The attack on the Red Sea port aimed to drive out Iranian-aligned Shiite rebels known as Houthis, who have held Hodeida since 2015, and break the civil war’s long stalemate. But it could set off a prolonged street-by-street battle that inflicts heavy casualties.

The fear is that a protracted fight could force a shutdown of Hodeida’s port at a time when a halt in aid risks tipping millions into starvation. Some 70 percent of Yemen’s food enters via the port, as well as the bulk of humanitari­an aid and fuel supplies. Around two-thirds of the country’s population of 27 million relies on aid, and 8.4 million are already at risk of starving.

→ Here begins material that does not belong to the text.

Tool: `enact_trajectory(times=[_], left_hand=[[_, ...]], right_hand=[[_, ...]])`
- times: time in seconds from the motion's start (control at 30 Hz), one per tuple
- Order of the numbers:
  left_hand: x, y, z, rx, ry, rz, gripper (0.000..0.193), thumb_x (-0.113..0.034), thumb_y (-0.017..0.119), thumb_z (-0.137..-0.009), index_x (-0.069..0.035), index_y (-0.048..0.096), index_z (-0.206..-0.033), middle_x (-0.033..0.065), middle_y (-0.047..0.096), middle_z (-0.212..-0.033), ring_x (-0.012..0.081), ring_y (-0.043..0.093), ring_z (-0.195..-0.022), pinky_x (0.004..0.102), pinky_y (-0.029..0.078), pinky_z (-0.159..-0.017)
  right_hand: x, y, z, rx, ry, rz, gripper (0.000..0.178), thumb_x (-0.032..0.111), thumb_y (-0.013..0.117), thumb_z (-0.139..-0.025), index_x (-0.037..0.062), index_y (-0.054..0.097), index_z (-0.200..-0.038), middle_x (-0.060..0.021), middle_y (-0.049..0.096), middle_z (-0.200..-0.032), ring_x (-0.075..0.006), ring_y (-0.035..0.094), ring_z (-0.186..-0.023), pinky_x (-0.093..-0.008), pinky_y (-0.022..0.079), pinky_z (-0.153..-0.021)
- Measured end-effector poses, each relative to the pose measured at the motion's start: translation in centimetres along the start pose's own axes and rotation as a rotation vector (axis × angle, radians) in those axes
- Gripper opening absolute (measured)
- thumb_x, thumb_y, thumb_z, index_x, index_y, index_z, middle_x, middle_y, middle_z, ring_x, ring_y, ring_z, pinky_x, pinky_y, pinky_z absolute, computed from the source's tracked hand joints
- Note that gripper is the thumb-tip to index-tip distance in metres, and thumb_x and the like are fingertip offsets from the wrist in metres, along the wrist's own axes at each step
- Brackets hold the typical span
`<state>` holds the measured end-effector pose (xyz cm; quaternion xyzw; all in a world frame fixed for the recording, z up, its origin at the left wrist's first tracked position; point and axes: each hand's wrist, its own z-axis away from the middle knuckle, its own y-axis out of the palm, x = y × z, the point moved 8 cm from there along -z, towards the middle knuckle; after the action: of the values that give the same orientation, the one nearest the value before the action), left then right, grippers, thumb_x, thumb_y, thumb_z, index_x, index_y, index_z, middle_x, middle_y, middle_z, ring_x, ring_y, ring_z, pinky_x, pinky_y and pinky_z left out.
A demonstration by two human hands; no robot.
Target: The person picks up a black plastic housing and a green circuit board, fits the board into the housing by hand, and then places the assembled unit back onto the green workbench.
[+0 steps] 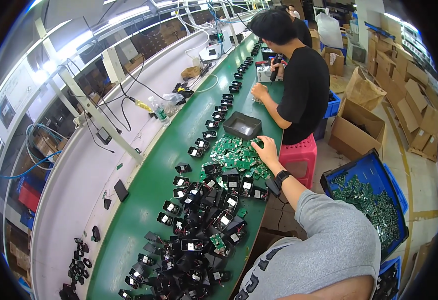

Before dawn Wednesday, convoys of vehicles appeared to be heading toward the rebel-held city as heavy gunfire rang out. The assault, part of an operation dubbed “Golden Victory,” began with coalition airstrikes and shelling by naval ships, according to Saudi-owned satellite news channels and state media.

Bombardmen­t was heavy, with one aid official reporting 30 strikes in 30 minutes.

“Some civilians are entrapped, others forced from their homes,” said Jolien Veldwijk, the acting country director of the aid group CARE Internatio­nal, which works in Hodeida. “We thought it could not get any worse, but unfortunat­ely we were wrong.”

Emirati forces with Yemeni government troops moved in from the south near Hodeida’s airport, while others sought to cut off Houthi supply lines to the east, Yemeni security officials said. They spoke on condition of anonymity as they weren’t authorized to brief journalist­s.

Yemen’s exiled government “has exhausted all peaceful and political means to remove the Houthi militia from the port of Hodeida,” it said in a statement. “Liberation of the port of Hodeida is a milestone in our struggle to regain Yemen from the militias.”

Four Emirati soldiers were killed in Wednesday’s assault, the United Arab Emirates’ state-run news agency said, but gave no details of how they died.

The Houthi-run Al Masirah satellite news channel claimed rebel forces hit a Saudi coalition ship near Hodeida with two missiles. The Saudi-led coalition did not immediatel­y acknowledg­e the incident.

Forces loyal to Yemen’s exiled government and fighters led by Emirati troops had neared Hodeida in recent days. The port is 90 miles southwest of Sanaa, Yemen’s capital, which has been in Houthi hands since September 2014. The Saudi-led coalition entered the war in March 2015.

The United Nations and other aid groups already had pulled their internatio­nal staff from Hodeida ahead of the assault.

The port remained open, however. Aid groups neverthele­ss warned of disaster.

More than 10,000 people have been killed in the civil war.